◆ **Task details**
From the entries below, copy every line holding the word "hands".

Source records
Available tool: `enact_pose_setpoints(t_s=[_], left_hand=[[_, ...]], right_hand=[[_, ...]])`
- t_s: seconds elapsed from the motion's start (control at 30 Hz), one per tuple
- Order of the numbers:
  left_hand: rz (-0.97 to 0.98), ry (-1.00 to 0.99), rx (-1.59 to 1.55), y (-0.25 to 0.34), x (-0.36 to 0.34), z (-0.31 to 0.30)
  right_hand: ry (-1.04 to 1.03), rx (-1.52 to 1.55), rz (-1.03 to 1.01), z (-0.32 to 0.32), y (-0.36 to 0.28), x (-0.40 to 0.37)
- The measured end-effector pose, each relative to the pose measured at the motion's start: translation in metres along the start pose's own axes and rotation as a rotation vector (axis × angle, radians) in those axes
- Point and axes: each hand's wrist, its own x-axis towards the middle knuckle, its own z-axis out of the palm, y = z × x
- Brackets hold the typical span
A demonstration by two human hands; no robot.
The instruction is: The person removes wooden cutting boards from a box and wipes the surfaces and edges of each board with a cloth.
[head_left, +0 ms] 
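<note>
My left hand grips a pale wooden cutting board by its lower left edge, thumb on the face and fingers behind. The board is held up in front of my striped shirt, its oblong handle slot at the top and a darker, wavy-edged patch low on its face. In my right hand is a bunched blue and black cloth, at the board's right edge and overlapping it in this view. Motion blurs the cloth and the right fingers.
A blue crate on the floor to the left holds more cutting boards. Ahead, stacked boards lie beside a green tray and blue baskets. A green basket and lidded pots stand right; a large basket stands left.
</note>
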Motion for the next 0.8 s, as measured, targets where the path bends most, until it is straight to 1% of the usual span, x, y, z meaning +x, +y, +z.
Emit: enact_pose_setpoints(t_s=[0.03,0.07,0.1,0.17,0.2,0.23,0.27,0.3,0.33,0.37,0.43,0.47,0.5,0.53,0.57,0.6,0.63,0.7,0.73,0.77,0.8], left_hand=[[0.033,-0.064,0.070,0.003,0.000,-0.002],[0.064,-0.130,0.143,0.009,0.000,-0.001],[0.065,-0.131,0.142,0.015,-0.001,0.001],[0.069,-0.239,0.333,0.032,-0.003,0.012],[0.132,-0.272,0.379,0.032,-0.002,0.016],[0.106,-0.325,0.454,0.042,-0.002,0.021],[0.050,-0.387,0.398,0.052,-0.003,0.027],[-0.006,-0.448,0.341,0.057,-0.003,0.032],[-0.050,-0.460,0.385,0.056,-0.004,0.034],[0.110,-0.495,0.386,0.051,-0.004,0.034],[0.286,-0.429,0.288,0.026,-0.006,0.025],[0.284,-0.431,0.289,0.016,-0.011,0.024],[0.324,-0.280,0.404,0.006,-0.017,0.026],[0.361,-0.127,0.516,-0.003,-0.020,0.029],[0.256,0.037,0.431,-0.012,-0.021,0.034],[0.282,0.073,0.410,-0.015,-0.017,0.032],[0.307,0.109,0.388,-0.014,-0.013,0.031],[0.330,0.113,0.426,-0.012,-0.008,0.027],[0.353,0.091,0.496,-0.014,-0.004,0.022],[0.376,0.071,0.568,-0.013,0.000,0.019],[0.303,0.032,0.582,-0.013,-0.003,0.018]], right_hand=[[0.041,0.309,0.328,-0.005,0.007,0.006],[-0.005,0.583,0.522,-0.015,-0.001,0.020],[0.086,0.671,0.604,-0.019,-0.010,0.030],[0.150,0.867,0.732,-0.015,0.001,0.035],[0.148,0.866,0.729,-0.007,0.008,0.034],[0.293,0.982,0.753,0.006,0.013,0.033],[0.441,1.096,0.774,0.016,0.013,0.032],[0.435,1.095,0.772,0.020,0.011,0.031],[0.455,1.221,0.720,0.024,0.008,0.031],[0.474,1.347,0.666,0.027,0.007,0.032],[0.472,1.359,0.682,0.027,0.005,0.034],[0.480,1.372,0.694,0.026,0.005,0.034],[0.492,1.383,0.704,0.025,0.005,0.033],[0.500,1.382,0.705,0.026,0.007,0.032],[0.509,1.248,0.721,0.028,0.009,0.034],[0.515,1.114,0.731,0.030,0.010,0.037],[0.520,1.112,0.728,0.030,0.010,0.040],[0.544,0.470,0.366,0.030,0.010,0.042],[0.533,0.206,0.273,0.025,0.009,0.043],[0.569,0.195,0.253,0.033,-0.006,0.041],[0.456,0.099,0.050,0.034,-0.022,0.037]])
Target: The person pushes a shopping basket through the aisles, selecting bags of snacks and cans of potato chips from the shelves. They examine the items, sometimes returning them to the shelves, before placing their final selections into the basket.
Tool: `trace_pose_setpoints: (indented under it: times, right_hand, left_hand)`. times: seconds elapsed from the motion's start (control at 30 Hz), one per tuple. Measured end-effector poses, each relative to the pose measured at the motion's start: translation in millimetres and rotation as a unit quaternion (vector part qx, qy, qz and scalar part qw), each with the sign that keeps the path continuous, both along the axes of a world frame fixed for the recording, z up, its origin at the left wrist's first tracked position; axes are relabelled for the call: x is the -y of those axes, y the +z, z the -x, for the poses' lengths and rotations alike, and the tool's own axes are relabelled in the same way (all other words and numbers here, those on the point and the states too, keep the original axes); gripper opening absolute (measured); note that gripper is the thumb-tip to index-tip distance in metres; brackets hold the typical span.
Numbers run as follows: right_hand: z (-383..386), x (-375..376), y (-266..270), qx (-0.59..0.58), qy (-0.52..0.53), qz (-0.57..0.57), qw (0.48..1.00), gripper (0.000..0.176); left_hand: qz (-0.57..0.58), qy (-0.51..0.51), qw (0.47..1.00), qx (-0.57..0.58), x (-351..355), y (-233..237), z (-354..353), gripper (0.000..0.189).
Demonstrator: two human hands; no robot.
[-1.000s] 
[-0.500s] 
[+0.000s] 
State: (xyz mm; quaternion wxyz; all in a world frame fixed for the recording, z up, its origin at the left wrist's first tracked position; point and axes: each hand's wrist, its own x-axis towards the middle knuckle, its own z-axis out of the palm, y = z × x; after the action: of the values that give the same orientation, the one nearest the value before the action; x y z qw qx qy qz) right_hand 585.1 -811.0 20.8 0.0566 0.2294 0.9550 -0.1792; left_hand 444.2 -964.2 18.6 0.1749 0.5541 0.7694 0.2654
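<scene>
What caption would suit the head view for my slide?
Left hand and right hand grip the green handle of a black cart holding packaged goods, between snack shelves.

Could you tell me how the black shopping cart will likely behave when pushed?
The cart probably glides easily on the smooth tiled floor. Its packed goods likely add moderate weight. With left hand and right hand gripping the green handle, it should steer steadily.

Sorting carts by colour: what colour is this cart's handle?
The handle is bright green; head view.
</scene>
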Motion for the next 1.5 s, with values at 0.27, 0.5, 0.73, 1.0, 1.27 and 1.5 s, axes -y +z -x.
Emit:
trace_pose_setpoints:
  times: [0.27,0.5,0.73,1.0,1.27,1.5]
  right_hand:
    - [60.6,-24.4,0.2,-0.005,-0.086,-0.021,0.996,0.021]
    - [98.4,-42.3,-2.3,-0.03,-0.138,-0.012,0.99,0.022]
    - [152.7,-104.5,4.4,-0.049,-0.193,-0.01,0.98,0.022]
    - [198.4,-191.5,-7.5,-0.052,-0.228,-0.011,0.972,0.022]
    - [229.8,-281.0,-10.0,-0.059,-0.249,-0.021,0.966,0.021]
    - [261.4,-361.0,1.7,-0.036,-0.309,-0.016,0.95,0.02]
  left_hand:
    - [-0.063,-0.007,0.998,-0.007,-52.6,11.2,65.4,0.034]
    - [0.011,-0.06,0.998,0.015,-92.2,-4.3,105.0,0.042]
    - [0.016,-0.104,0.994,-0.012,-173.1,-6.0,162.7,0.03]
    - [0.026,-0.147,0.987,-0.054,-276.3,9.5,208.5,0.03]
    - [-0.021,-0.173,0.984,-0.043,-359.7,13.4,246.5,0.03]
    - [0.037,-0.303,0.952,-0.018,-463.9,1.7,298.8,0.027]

◆ **The completed task**
A demonstration by two human hands; no robot.
Demonstrator: two human hands; no robot.

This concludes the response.